Tel Aviv, Israel— January 22, 2019 – InspireMD, Inc. (NYSE American: NSPR), developer of the CGuard™ Embolic Prevention System (EPS) for the prevention of stroke caused by the treatment of carotid artery disease, today announced details of a new investigator-initiated trial entitled, “Initial Clinical Study of the New CGuard™ EPS MicroNet™® Covered Carotid Stent: ‘One Size Fits All,’” at the Leipzig Interventional Course (LINC), which is being held January 22-25, 2019 in Leipzig Germany.

Prof. Christian Wissgott, from the Institute for Diagnostic and Interventional Radiology/Neuroradiology, Westkuestenklinikum Heide – Academic Teaching Hospital of the Universities of Kiel, Luebeck and Hamburg, presented his findings using a 10mm diameter CGuard™ EPS with SmartFit™ technology across a broad range of carotid artery diameters, under a differentiated concept of “One Size Fits All.”

“One of the keys to successfully treating patients with carotid artery disease is to employ a device that is optimally sized,” commented Prof. Wissgott. “With variations of diameters between the common carotid artery (CCA) and the internal carotid artery (ICA), as well as x-ray images giving significant diameter errors due to projection angles, the correct size choice of a carotid stent is frequently challenging. I believe CGuard™ EPS with SmartFit™ technology overcomes this significant challenge.”

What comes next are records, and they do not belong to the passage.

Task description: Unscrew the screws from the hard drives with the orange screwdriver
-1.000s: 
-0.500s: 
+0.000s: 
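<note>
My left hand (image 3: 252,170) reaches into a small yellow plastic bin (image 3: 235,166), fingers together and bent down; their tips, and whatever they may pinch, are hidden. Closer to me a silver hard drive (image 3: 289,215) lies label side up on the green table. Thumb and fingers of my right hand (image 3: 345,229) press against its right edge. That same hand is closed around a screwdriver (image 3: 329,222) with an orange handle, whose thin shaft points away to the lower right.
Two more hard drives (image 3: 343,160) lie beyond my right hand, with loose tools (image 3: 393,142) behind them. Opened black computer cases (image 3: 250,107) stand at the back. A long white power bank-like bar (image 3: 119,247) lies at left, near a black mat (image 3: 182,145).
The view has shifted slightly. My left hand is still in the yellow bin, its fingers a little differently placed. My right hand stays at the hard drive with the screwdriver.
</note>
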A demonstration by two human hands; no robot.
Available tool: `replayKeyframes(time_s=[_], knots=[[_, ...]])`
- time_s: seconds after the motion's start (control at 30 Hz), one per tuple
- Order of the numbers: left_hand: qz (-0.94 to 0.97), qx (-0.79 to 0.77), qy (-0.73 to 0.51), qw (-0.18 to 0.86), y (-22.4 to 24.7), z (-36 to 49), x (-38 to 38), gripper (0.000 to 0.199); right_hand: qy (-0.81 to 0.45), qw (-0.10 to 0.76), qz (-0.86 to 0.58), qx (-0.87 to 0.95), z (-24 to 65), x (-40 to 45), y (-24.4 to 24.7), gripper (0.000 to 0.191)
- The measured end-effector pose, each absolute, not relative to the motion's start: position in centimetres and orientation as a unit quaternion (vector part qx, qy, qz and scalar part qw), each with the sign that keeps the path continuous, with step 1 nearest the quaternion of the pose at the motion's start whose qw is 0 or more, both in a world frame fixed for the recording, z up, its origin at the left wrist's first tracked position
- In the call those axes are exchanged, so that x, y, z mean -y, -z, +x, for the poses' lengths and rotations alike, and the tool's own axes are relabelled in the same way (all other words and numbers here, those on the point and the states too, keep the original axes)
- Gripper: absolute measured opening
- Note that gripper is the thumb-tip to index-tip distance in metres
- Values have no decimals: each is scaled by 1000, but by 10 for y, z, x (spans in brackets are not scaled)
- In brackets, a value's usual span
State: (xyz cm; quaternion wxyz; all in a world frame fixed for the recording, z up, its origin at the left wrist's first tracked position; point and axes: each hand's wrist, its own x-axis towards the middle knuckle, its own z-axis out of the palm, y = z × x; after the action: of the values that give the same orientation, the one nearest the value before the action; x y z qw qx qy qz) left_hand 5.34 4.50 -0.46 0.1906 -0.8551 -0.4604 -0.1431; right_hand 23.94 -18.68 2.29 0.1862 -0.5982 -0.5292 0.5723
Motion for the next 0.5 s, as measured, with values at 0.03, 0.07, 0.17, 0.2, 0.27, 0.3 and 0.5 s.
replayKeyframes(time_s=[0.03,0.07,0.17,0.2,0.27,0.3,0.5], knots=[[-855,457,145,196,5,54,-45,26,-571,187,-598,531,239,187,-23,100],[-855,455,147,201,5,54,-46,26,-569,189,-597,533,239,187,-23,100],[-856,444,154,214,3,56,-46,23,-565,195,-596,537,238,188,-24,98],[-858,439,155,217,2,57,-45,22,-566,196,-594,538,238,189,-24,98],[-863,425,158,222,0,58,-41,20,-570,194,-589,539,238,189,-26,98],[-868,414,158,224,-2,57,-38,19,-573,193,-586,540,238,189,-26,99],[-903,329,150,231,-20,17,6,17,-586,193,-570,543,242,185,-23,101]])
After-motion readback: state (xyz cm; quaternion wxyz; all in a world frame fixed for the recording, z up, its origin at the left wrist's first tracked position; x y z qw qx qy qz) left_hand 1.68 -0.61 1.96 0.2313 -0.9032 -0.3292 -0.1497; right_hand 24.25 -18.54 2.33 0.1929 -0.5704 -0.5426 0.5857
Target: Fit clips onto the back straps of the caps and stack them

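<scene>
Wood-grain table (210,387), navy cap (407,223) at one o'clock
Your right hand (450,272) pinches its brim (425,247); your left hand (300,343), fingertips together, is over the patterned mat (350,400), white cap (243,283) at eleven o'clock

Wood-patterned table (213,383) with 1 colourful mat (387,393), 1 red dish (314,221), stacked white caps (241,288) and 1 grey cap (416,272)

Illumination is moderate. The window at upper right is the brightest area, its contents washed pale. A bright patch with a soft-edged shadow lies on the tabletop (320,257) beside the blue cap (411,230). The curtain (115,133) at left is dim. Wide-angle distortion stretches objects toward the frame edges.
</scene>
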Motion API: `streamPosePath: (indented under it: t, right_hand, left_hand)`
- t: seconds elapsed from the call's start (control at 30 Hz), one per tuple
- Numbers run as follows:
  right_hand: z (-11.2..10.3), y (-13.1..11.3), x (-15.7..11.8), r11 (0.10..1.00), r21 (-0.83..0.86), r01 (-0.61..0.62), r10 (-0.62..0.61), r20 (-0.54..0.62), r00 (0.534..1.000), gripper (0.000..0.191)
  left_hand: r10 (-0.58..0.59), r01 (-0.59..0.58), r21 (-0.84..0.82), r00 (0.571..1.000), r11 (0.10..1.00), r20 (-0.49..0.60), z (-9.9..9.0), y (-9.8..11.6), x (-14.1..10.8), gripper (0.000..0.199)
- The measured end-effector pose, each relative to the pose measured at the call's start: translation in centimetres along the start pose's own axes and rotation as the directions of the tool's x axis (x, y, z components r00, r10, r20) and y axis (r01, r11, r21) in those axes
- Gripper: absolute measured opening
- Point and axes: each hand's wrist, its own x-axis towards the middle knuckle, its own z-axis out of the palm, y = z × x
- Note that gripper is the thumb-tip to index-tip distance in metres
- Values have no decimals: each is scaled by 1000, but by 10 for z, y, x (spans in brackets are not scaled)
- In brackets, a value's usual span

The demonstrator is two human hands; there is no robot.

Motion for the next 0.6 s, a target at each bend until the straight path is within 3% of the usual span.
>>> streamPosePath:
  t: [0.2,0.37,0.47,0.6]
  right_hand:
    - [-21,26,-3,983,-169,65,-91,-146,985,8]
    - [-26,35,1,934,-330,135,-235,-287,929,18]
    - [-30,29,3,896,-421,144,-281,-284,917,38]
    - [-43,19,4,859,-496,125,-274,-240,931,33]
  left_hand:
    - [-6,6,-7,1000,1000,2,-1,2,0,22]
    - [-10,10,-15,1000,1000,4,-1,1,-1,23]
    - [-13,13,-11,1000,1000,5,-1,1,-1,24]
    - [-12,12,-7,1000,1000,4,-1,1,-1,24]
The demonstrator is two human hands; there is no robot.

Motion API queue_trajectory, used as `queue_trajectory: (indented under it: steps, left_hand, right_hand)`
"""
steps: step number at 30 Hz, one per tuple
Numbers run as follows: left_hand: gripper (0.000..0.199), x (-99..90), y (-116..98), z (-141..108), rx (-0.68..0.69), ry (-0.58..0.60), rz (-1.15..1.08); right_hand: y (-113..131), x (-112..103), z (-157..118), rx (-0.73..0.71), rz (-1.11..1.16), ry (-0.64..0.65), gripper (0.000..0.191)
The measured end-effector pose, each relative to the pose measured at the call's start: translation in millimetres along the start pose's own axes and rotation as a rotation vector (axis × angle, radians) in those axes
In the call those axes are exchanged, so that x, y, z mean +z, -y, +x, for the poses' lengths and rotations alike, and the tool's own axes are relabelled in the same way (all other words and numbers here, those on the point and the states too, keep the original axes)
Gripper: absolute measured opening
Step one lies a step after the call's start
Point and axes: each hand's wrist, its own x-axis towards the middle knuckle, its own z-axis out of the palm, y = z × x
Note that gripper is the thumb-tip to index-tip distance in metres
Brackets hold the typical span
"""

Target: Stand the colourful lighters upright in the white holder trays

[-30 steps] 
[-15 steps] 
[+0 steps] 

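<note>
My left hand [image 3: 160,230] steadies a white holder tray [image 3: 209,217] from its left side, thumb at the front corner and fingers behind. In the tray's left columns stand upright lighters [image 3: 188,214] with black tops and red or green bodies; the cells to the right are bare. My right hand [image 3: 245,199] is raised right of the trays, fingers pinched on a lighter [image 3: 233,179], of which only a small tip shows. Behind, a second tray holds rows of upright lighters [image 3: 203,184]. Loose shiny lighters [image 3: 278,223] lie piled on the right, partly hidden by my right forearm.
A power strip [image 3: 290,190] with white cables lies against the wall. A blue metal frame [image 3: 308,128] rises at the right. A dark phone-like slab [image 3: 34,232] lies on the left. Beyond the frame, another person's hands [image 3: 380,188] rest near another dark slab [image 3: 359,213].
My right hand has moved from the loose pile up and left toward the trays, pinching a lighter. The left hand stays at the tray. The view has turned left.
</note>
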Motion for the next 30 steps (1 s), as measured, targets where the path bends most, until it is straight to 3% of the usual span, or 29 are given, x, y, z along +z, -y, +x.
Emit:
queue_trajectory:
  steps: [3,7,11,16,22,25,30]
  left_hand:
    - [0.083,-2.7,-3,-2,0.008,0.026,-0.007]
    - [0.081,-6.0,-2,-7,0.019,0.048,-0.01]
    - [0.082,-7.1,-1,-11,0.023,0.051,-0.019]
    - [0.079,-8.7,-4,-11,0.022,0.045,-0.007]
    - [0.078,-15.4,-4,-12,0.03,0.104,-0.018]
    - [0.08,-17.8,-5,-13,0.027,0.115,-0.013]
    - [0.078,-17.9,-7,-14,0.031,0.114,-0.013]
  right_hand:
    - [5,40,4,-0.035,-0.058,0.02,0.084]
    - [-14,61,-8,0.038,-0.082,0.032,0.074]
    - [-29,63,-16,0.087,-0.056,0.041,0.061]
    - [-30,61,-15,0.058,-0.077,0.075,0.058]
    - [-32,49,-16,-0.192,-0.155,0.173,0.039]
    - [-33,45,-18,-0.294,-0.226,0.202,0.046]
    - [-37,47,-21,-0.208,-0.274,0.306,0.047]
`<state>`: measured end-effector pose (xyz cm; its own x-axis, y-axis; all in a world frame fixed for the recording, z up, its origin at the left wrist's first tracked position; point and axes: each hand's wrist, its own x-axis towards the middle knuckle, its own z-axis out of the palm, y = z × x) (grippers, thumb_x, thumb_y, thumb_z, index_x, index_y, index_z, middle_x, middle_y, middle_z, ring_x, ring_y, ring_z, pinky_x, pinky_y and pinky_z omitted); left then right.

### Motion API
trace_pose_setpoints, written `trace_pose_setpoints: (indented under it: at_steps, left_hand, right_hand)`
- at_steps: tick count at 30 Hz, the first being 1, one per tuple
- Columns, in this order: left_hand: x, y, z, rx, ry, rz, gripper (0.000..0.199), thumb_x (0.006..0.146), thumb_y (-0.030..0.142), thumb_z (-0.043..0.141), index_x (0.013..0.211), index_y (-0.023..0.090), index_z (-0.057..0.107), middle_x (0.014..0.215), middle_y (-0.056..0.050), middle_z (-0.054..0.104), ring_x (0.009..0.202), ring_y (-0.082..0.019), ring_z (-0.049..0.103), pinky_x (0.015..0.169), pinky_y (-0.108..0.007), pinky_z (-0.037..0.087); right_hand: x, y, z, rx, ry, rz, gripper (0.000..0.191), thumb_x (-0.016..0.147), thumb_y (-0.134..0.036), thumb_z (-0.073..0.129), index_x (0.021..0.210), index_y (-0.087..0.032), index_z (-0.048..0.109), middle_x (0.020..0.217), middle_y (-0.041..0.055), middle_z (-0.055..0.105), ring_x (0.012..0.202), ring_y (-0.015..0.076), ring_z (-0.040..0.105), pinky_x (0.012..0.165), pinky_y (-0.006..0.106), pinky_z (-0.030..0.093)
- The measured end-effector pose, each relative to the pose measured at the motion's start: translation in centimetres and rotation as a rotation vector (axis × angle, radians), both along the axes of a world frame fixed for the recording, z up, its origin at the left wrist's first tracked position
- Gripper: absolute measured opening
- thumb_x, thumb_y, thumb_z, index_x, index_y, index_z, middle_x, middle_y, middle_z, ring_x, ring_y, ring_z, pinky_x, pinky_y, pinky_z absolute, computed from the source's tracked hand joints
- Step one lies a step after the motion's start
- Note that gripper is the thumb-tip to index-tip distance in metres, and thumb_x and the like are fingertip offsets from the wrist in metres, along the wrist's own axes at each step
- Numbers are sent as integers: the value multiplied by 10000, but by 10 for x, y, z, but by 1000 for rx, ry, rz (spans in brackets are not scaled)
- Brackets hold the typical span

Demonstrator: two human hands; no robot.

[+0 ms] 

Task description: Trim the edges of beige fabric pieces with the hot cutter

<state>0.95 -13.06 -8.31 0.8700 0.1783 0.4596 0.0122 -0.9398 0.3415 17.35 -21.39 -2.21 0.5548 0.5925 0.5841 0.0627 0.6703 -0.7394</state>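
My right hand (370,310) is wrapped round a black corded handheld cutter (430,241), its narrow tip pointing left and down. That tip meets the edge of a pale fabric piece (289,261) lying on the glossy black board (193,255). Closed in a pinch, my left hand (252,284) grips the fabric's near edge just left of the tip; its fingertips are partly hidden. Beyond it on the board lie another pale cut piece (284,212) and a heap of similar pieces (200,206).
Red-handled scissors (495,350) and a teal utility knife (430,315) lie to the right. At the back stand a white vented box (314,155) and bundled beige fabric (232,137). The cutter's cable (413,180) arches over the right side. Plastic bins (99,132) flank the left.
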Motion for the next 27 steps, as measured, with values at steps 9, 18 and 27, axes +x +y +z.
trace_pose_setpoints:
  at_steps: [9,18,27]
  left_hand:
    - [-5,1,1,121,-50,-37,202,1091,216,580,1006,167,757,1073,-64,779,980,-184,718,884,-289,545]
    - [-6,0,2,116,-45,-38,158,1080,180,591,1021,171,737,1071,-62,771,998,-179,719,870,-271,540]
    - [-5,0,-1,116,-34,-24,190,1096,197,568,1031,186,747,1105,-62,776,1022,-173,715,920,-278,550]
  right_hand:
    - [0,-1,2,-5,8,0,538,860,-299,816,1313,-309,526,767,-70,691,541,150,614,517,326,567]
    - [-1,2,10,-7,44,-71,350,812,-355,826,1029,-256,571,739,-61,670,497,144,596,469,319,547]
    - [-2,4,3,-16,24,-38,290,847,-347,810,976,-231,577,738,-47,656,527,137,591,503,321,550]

Prof. Wissgott concluded through in-vitro bench testing that the “One Size Fits All” CGuard™ EPS with SmartFit™ technology demonstrated a near flat chronic outward radial force in the range of 5.5 to 9.0mm diameters, meaning the force against a vessel wall in a 5.5mm vessel and that in a 9.0mm vessel are similar.  In the subsequent initial clinical study of 30 consecutive routine patients with a range of carotid artery diameters from 9.0 mm in the CCA to 5.2 mm in the ICA and diameter changes between the CCA and ICA of 2.6mm, Prof. Wissgott demonstrated that, by using a 10mm diameter CGuard™ EPS in all cases, the “One Size Fits All” SmartFit™ technology readily adapts to a range of carotid artery diameter changes and offers additional protection against embolic events that can lead to stroke.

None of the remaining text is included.